[Collection entries]
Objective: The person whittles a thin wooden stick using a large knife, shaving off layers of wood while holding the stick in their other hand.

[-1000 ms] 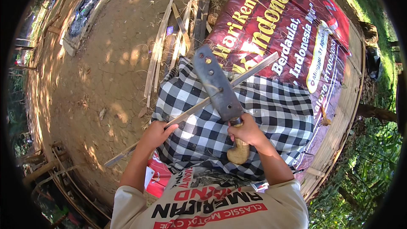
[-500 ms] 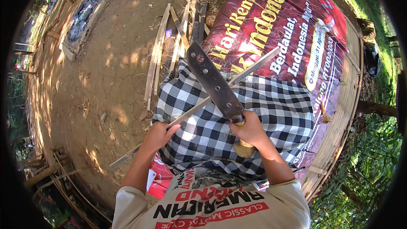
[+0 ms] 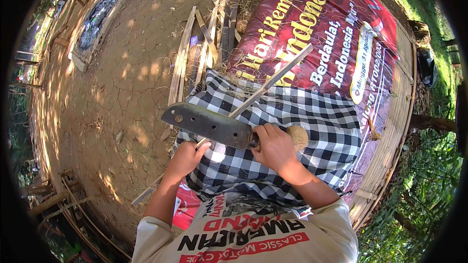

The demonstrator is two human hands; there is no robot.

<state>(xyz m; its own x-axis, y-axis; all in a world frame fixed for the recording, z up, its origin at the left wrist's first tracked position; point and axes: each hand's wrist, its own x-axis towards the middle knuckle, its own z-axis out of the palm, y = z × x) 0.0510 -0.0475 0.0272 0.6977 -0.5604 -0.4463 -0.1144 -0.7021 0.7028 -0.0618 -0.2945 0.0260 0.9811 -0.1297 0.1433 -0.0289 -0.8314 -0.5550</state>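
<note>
Over the black-and-white checked cloth point(image 3: 321, 126) draped across the lap, a broad dark cleaver point(image 3: 207, 125) lies crosswise above a thin bamboo strip point(image 3: 275, 81). The right hand point(image 3: 275, 147) is closed around the cleaver's handle, whose rounded pale wooden end point(image 3: 297, 138) shows beyond the knuckles. Its blade, pierced by several holes, points to the left; whether the edge touches the strip cannot be told.

The left hand point(image 3: 189, 158) grasps the strip just below the blade, thumb along it. From there the strip slants up to the right, its far end over a dark red printed banner point(image 3: 292, 29), while its lower end shows past the left forearm, above the bare earth point(image 3: 117, 122).

Beyond the cloth, loose bamboo slats point(image 3: 181, 61) lie on the ground. Farther left is a wood-edged ash pit point(image 3: 100, 19); bamboo platform slats point(image 3: 390, 126) border the banner at right.
</note>
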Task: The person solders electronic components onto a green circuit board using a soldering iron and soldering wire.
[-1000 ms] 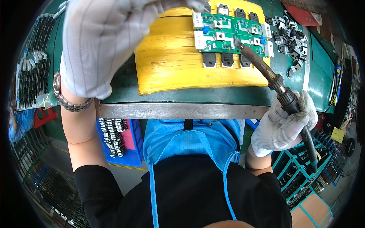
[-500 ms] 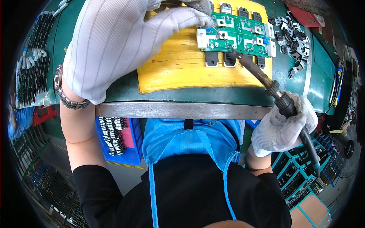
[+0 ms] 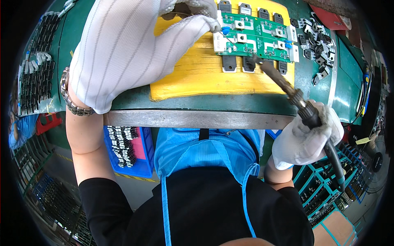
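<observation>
From the middle of the view, the green board (image 3: 257, 29) sits at 1 o'clock, on a yellow block (image 3: 184, 78) that rests on the dark green surface (image 3: 205, 101). The board looks light, flat and stiff. Its little parts could bend or snap, so its side edges seem best to hold.

The right grip (image 3: 305, 137), a gloved hand at 3 o'clock, is curled around the handle of the soldering iron (image 3: 278, 78). The iron looks stiff and easy to lift; the handle is the place to hold, as the metal end may be hot. Its tip points to 11 o'clock, by the board's near edge; I can't tell if they touch.

The left grip (image 3: 119, 53), gloved, between 10 and 11 o'clock, pinches a thin wire (image 3: 229, 39), finger and thumb closed. The wire looks light and bendy.

The iron crosses over the flat black tabs (image 3: 229, 64). A heap of small parts (image 3: 322, 49) lies at 2 o'clock, and a blue bin (image 3: 145, 164) is at 8 o'clock.
</observation>
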### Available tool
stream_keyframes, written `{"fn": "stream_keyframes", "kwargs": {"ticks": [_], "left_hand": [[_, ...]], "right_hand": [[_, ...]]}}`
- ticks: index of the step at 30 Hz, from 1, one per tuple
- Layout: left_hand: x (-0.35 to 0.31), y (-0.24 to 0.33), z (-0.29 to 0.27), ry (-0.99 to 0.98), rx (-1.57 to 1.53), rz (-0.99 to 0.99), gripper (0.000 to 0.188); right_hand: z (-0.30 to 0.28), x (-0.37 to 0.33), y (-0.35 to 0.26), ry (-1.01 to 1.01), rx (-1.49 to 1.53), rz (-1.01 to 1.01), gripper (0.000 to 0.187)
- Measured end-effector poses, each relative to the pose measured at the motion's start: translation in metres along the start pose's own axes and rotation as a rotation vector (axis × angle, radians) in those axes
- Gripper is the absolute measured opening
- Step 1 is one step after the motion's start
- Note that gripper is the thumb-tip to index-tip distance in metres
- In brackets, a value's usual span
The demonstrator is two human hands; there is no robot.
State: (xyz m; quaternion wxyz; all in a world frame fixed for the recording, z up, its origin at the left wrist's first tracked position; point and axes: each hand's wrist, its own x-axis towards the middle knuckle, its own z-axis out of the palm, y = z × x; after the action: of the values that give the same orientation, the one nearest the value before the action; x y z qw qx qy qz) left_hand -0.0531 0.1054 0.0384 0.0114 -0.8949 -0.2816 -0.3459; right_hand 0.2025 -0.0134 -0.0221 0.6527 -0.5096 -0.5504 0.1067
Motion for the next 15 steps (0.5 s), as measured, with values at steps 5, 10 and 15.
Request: {"fn": "stream_keyframes", "kwargs": {"ticks": [5, 10, 15], "left_hand": [[0.000, 0.005, 0.001, -0.005, -0.038, -0.140, 0.022], [-0.012, -0.009, 0.003, -0.055, -0.156, -0.186, 0.021], [-0.005, 0.000, 0.002, -0.049, -0.132, -0.215, 0.020]], "right_hand": [[-0.007, -0.002, -0.003, 0.036, 0.129, 0.143, 0.031], [-0.007, -0.004, -0.008, -0.126, -0.004, 0.124, 0.042], [-0.008, -0.003, -0.012, -0.208, -0.086, 0.175, 0.046]]}}
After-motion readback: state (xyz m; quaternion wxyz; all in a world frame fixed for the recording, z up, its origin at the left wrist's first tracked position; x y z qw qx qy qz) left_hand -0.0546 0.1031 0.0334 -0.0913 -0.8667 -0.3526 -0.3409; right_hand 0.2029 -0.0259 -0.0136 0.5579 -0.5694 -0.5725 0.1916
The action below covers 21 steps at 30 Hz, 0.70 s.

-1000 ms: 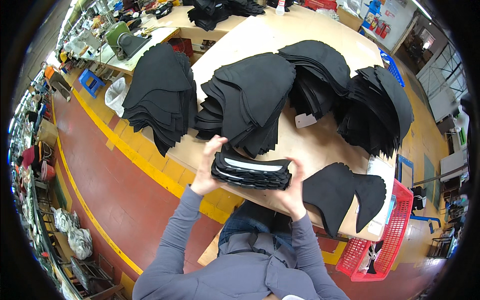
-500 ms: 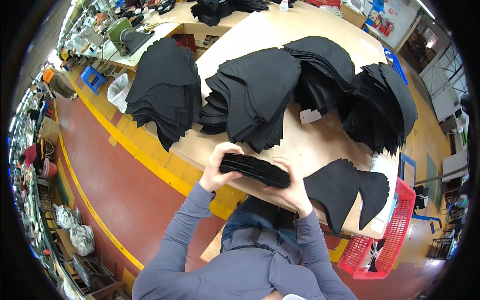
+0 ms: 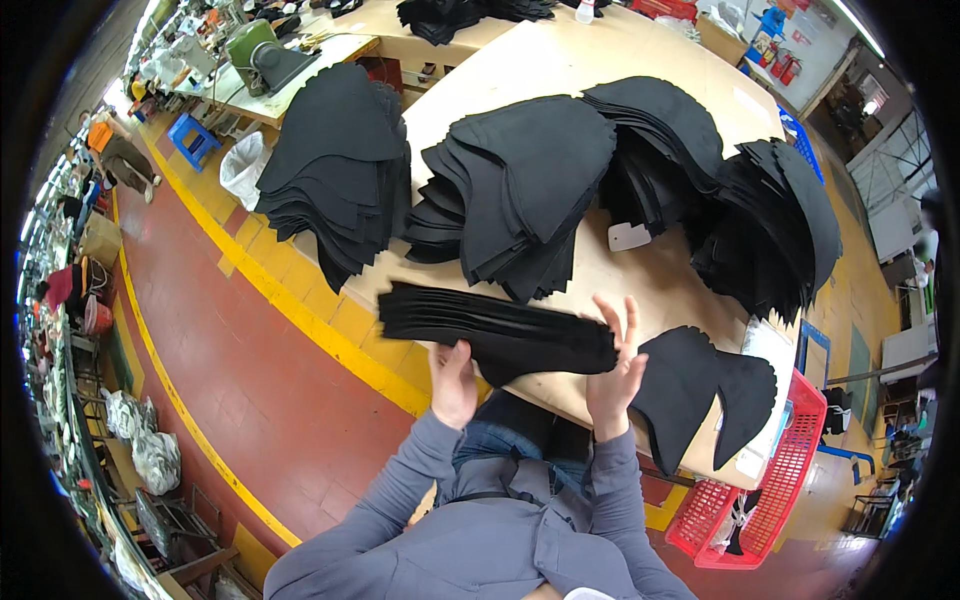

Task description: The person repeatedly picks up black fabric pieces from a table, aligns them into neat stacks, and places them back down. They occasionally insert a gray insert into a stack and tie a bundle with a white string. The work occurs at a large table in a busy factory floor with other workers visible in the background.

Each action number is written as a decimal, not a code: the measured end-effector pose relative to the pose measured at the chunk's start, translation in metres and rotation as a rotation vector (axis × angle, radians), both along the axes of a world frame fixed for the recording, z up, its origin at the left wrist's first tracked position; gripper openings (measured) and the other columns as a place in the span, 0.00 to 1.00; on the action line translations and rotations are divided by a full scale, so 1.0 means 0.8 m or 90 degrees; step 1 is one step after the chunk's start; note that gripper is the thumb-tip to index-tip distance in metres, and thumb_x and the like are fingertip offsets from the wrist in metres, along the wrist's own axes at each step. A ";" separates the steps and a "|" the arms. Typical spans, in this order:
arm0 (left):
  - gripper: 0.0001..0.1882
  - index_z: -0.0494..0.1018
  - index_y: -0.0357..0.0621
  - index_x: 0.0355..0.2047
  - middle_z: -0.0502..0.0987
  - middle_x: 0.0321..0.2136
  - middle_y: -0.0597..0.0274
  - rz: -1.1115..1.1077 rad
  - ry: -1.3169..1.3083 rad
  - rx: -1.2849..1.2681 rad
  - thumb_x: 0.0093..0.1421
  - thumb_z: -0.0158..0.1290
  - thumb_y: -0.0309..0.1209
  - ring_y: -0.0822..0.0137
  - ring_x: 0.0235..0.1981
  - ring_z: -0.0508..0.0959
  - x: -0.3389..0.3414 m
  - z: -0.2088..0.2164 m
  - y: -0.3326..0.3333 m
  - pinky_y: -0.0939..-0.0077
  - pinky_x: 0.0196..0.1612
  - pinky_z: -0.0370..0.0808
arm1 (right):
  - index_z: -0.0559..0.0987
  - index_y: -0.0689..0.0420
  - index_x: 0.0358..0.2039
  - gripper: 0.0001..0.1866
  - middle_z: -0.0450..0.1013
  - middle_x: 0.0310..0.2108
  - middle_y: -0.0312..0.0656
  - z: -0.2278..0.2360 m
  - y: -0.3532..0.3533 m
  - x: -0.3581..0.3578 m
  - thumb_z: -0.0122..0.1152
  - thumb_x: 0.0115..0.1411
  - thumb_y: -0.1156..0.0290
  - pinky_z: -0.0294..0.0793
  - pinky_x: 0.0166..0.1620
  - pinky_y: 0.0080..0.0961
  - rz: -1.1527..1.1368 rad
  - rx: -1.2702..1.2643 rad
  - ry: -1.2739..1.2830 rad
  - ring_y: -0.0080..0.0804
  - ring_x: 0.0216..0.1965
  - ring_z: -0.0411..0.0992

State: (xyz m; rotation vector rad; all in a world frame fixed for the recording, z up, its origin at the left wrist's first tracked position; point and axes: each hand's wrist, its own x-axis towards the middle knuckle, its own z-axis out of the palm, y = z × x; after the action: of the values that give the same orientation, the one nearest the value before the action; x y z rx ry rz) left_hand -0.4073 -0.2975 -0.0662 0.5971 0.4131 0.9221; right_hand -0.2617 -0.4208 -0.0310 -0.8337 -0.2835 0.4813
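A thick stack of black cut pieces, layered like fabric or soft leather, is held edge-up over the near edge of the table. Its lower side is gripped by my left hand, the thumb lying along the front. At the stack's right end my right hand has its fingers stretched apart, seemingly touching that end with the palm side. Flat black curved pieces lie just right of this hand. Beyond the held stack rests a fanned pile of black pieces.
More fanned black piles stand at the left, back right and far right. A white tag sits between piles. Below the table's right corner is a red basket. A green sewing machine stands behind, left.
The stack has turned so its long layered side shows and extends farther left. My left hand has shifted down and right beneath it; my right hand's fingers have spread.
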 end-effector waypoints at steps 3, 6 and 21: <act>0.23 0.68 0.39 0.52 0.76 0.46 0.62 0.047 0.055 0.134 0.57 0.58 0.17 0.69 0.49 0.74 0.016 0.017 0.007 0.74 0.55 0.68 | 0.65 0.59 0.63 0.37 0.69 0.56 0.48 -0.068 -0.024 0.012 0.40 0.68 0.40 0.56 0.65 0.33 0.115 -0.074 -0.013 0.36 0.61 0.64; 0.18 0.69 0.40 0.46 0.78 0.40 0.64 0.029 0.198 0.321 0.55 0.60 0.19 0.66 0.47 0.75 0.014 0.029 0.017 0.69 0.56 0.67 | 0.62 0.59 0.65 0.34 0.65 0.62 0.47 -0.077 -0.004 0.016 0.38 0.69 0.45 0.49 0.68 0.34 0.090 -0.235 -0.067 0.36 0.66 0.57; 0.39 0.61 0.40 0.58 0.70 0.50 0.53 -0.019 0.264 0.522 0.45 0.65 0.13 0.64 0.49 0.74 0.004 0.024 0.053 0.72 0.51 0.74 | 0.52 0.57 0.70 0.37 0.50 0.70 0.47 -0.050 0.047 -0.002 0.50 0.67 0.53 0.41 0.71 0.39 -0.105 -0.092 -0.166 0.39 0.72 0.43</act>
State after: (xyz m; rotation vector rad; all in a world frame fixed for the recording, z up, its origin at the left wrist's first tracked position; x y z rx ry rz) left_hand -0.4037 -0.2553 -0.0474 1.5562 0.3824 0.9238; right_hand -0.2635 -0.3834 -0.0708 -1.0546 -0.4201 0.2394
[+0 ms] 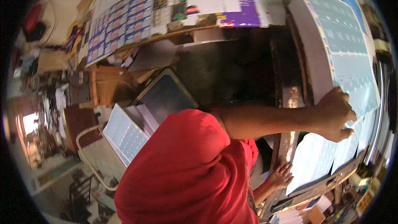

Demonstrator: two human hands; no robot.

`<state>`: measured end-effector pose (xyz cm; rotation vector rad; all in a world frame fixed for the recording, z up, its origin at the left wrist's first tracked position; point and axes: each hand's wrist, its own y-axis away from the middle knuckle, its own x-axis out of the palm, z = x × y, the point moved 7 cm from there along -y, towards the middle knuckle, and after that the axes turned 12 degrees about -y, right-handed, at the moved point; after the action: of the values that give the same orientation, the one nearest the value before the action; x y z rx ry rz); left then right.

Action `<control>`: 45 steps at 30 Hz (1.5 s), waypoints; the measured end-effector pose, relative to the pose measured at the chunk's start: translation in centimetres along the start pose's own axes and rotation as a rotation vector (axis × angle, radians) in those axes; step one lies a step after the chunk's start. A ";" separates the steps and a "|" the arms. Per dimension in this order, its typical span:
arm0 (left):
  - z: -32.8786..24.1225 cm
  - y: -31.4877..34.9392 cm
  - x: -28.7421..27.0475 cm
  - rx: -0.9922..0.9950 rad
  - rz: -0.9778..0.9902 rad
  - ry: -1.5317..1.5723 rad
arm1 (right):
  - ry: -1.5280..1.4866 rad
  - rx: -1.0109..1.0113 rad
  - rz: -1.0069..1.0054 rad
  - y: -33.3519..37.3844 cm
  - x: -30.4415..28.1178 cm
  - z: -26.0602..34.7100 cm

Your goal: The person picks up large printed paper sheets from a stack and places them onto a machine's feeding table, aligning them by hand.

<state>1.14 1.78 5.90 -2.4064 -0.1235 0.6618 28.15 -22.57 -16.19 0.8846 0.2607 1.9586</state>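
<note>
My left arm, in a red sleeve (182, 161), stretches across to the right. My left hand (333, 116) is over light blue printed sheets, its fingers curled at the near end of a thick stack (344, 41). Whether a sheet is pinched in them is hidden. More light blue sheets (315, 157) lie spread just below that hand. Lower down, my right hand (280, 178) rests with fingers apart against the worn table edge (287, 145), beside the corner of those sheets. Nothing shows in it.
Another stack of light blue sheets (124, 132) stands behind me, next to a bent metal tube frame (85, 153). A dark flat panel (168, 93) leans nearby. Across the top, a table carries blue-and-white printed sheets (124, 20) and a purple sheet (244, 14).
</note>
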 end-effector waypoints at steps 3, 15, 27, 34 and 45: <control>-0.3 -0.4 -0.1 0.038 -0.017 0.009 | 0.235 -0.029 0.132 0.0 -0.7 -0.2; 5.8 -3.2 0.9 -0.350 0.127 0.269 | 0.819 -0.964 -0.366 -3.9 -7.4 17.1; -9.8 4.0 5.5 0.677 0.402 -0.026 | 1.428 -0.664 -0.966 -8.4 -21.3 24.4; -4.5 9.4 10.7 0.350 0.695 0.215 | 1.362 -0.916 -1.027 -9.3 -21.5 24.2; 3.6 15.1 13.2 0.018 1.111 0.508 | 1.510 -1.028 -0.478 -3.8 -15.4 21.6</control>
<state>9.81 -5.01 -11.23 -2.3902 1.4836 0.4407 49.90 -36.95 -10.02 -1.2766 0.2096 1.5589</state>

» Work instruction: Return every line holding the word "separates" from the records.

» Reply to the task:
Each action number is written as a decimal, not a code: the measured end-effector pose relative to the pose measured at the chunk's start, translation in metres and rotation as a rotation vector (axis × angle, radians), both along the axes of a world frame fixed for the recording, z up, its origin at the left wrist's first tracked position; gripper openings (measured) and the other columns as a place in the span, 0.00 to 1.00; on the action line translations and rotations are divided by a full scale, so 1.0 means 0.8 m or 90 degrees; step 1 is one step after the chunk's start; note that gripper is the thumb-tip to index-tip distance in metres, and thumb_x and the like are fingertip offsets from the wrist in metres, along the wrist's own axes at each step. A ";" separates the steps and a "|" the arms. Typical spans, in this order:
Action `<control>`: 45 steps at 30 Hz (1.5 s), waypoints; the measured end-effector pose, relative to the pose measured at the chunk's start: translation in centimetres along the start pose's own axes and rotation as a rotation vector (axis × angle, radians) in those axes; step one lies a step after the chunk's start. A ";" separates the steps and a "|" the arms. Per dimension in this order, its typical span:

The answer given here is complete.